Conductor Ashiq Aziz (R) and stage director Patrick Eakin YoungDave Chan/The Globe and Mail

Orlando/Lunaire

  • Music by G.F. Handel and Arnold Schoenberg
  • Opera Erratica/ The Classical Music Consort
  • At 128 Sterling Road
  • In Toronto on Sunday

Orlando/Lunaire, the chosen title of 'an underground opera,' is described by its presenters as 'a mashup' of George Frideric Handel's 1719 opera Orlando and Arnold Schoenberg's 1912 settings of 21 poems from Albert Giraud's Pierrot lunaire (Moonstruck Pierrot) for Sprechstimme and chamber ensemble. It had, on Sunday, the first of several Toronto performances in an industrial storage shed near Bloor and Lansdowne.

This pastiche of fragments from two masterworks, Handel's baroque opera and Schoenberg's early-20th-century set of commedia-del-arte parodies, is the brainchild - or, perhaps more accurately, the impulsive notion - of two likeable young Toronto groups: Opera Erratica and The Classical Music Consort, or more likely of their leaders. Opera Erratica leader Patrick Eakin Young reconceived, designed and stage-directed the 'mashup' of the two utterly disparate works, and Ashiq Aziz conducted the consort and the two singers - soprano Carla Huhtanen and countertenor Scott Belluz.

It's difficult to guess what prompted the mashing.

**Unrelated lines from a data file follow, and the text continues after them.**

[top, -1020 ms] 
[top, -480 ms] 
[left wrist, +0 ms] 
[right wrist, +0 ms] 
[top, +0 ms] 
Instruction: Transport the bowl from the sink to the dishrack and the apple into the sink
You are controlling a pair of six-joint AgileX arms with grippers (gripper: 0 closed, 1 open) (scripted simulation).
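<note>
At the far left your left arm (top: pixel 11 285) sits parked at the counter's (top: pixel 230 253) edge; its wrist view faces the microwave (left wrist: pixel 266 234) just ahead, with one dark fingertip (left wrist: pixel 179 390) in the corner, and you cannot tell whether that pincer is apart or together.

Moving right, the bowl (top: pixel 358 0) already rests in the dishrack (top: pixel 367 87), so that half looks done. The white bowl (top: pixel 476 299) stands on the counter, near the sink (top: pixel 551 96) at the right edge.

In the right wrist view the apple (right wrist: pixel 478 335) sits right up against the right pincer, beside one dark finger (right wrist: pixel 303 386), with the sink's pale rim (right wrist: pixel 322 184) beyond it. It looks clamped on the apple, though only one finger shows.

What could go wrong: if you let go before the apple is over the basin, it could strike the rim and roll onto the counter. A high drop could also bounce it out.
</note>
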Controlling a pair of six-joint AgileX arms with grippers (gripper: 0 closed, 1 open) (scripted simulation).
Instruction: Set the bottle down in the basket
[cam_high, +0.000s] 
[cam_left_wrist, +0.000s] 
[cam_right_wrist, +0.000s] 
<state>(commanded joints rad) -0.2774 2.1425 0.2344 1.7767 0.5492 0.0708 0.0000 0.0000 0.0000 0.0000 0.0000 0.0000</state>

We know that Schoenberg desired to possess Handel's Concerto grosso, Op. 6 no. 7, to the extent of recomposing it to suit himself as a Concerto for String Quartet and Orchestra. But he never demonstrated a wish to annex or second-guess a Handel opera. As for Handel, I'm sure he'd have been galvanized to find his work ruthlessly fragmented and served up cheek by jowl with these elegant specimens of Schoenbergian Sprechstimme. (The term translates as "speech-voice," and it is actually stylized, speech-inflected voice.)

In any case - and inevitably - the drama of Orlando/Lunaire was far-fetched, willful and scrappy, determined rather than inspired. But if you were not too offended by the cherry-picking truncations of many of the Handel excerpts, a lot of the singing and playing was quite lovely.

The consort did get off on the wrong foot with an only semi-tuned overture to the Handel, which recalled the bad old days of Tafelmusik before it grew to its present glory under Jeanne Lamon. But it went on to redeem itself with an increasingly sure grasp of the two alternating and diametrically different styles: Handel's rich baroque contrapuntal harmony and Schoenberg's exquisitely delicate and ironic atonalities.

Of the two singers, soprano Huhtanen handled the two styles with the more authority and grace - touching in the Handel (her aria Verdi, piante was a highlight) and instinctively finding in the Schoenberg the subtle blend of speech and song that makes this music live. Countertenor Belluz, obviously gifted, was impressive in the more lyrical Handel excerpts, but his line and ornamentation fell to pieces in his overheated, melodramatic approach to the coloratura tours-de-force Handel composed for a castrato. Belluz was happier in those bits of Schoenberg where he could juxtapose his persuasive high falsetto and baritone notes pulled suddenly from the bottom drawer of his divided range.

The generally fine music-making did have to rise above some of Young's visual effects; these largely centred on the countertenor. The oversized lampshade hanging behind the forestage scrim served first as a screen for projections of soft-porn images of a voluptuous nude woman, then was taken down twice to serve as a transvestite skirt - complete with high heels - for Belluz, who was also required to strip to the waist and preen narcissistically. None of this is dictated by Schoenberg's score.

On the visual credit side, Heidi Ackerman's costumes for Pierrot and Columbine were stylish and suitable. The surtitles, imaginatively timed and boldly and legibly projected onto the forestage scrim, were a vivid aid; indeed, they were probably the star of the show, making such sense of it as we could hope to enjoy.

But I did come away desiring a complete performance of Orlando and a complete performance of Pierrot lunaire on decently separate occasions. The mashup told me less about Handel and Schoenberg and more about the feverish fancies of Young than I need to know.

Orlando/Lunaire continues through Aug. 28 (www.opera-erratica.org).